Merci à tous pour vos encouragements.

Effectivement Asohan, j'ai passé sous silence le modèle des noyaux avec les numéros magiques, les noyaux un peu plus stables ou moins stable permettant d'expliquer certains pics ou creux.
Je voulais surtout insister sur la nucléosynthèse primordiale, et que l'on s'intéresse principalement aux éléments les plus légers, parce que c'est bien ce qui a été synthétisés juste après le Big Bang (éléments plus légers que le carbone).

Je tenterai de rédiger un dossier sur la nucléosynthèse stellaire, et dans ce volet là, c'est incontournable.

AL
alessandro pendesini

Il me semble important considérer le Big Bang non pas comme l’origine de notre Univers, mais le début de la phase d’expansion.
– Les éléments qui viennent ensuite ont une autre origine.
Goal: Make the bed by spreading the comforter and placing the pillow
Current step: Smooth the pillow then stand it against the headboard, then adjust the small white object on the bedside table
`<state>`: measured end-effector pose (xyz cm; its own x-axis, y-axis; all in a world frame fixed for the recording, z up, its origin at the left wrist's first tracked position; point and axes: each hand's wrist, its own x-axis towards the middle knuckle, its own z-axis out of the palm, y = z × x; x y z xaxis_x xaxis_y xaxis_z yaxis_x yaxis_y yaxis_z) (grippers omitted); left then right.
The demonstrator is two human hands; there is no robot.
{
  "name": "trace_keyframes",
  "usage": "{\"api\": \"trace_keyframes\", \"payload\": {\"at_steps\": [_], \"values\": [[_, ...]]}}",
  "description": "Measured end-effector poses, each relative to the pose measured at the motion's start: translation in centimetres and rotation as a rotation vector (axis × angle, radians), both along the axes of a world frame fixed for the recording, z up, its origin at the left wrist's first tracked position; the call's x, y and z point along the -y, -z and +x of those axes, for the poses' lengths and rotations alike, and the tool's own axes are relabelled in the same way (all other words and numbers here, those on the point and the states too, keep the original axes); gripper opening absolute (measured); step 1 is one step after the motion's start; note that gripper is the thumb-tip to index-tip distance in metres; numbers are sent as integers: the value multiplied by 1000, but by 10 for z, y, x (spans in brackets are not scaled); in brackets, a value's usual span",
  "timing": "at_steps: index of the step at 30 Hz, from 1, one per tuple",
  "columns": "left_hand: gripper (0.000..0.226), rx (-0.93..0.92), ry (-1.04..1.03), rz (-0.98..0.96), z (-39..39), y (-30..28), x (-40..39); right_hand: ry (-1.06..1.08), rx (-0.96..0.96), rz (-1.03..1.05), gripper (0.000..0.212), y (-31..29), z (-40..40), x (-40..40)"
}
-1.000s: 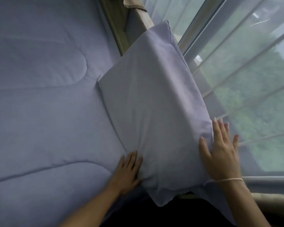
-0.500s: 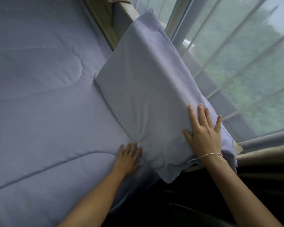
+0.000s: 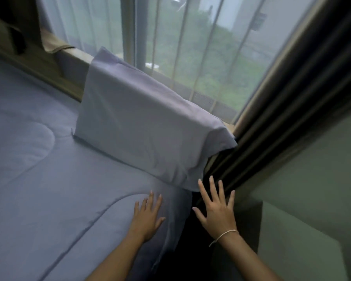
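Left hand [image 3: 148, 214] flat on comforter [image 3: 49, 179] (pillow [image 3: 142, 130] against window sill).

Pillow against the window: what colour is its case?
Plain pale lavender-blue, no pattern; head view shows the pillow.

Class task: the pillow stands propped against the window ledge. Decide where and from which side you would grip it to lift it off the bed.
Probably best to grip the pillow by its two short ends, one hand each, coming from the bed side. It leans against the window ledge, so its back is blocked, while its front and both ends are exposed. The right hand hovers nearest the end that droops by the curtain.
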<state>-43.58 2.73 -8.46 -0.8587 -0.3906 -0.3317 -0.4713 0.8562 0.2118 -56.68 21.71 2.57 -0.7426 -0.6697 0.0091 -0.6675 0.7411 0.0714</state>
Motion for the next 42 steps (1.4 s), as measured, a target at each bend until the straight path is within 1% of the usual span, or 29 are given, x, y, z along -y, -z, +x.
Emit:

Le « temps zéro » n’a pas de sens puisqu’il est inaccessible à l’investigation scientifique ! Les différents modèles de « pré-Big bang » développés sur la base de théories de gravitation quantique, éliminent une quelconque notion de temps zéro.
Le début de l’histoire intelligible de notre Univers, ce n’est donc pas zéro, mais le temps de Planck équivalant à 10-43 seconde
N.B. : Si on voulait mesurer un intervalle de temps plus petit que le temps de Planck, il faudrait prendre cette mesure dans une région plus petite que la longueur de Planck, soit le temps de Planck multiplié par la vitesse de la lumière. Selon le principe d’incertitude d’Heisenberg, en mécanique quantique, cette région serait un trou noir d’où ne peut s’échapper aucune information. Il semble donc impossible de définir un intervalle de temps qui soit plus petit que le temps de Planck.

J’oubliais : mais qu’est-ce que le temps ? :tusors:

FA
Fafoo

super article ! Merci !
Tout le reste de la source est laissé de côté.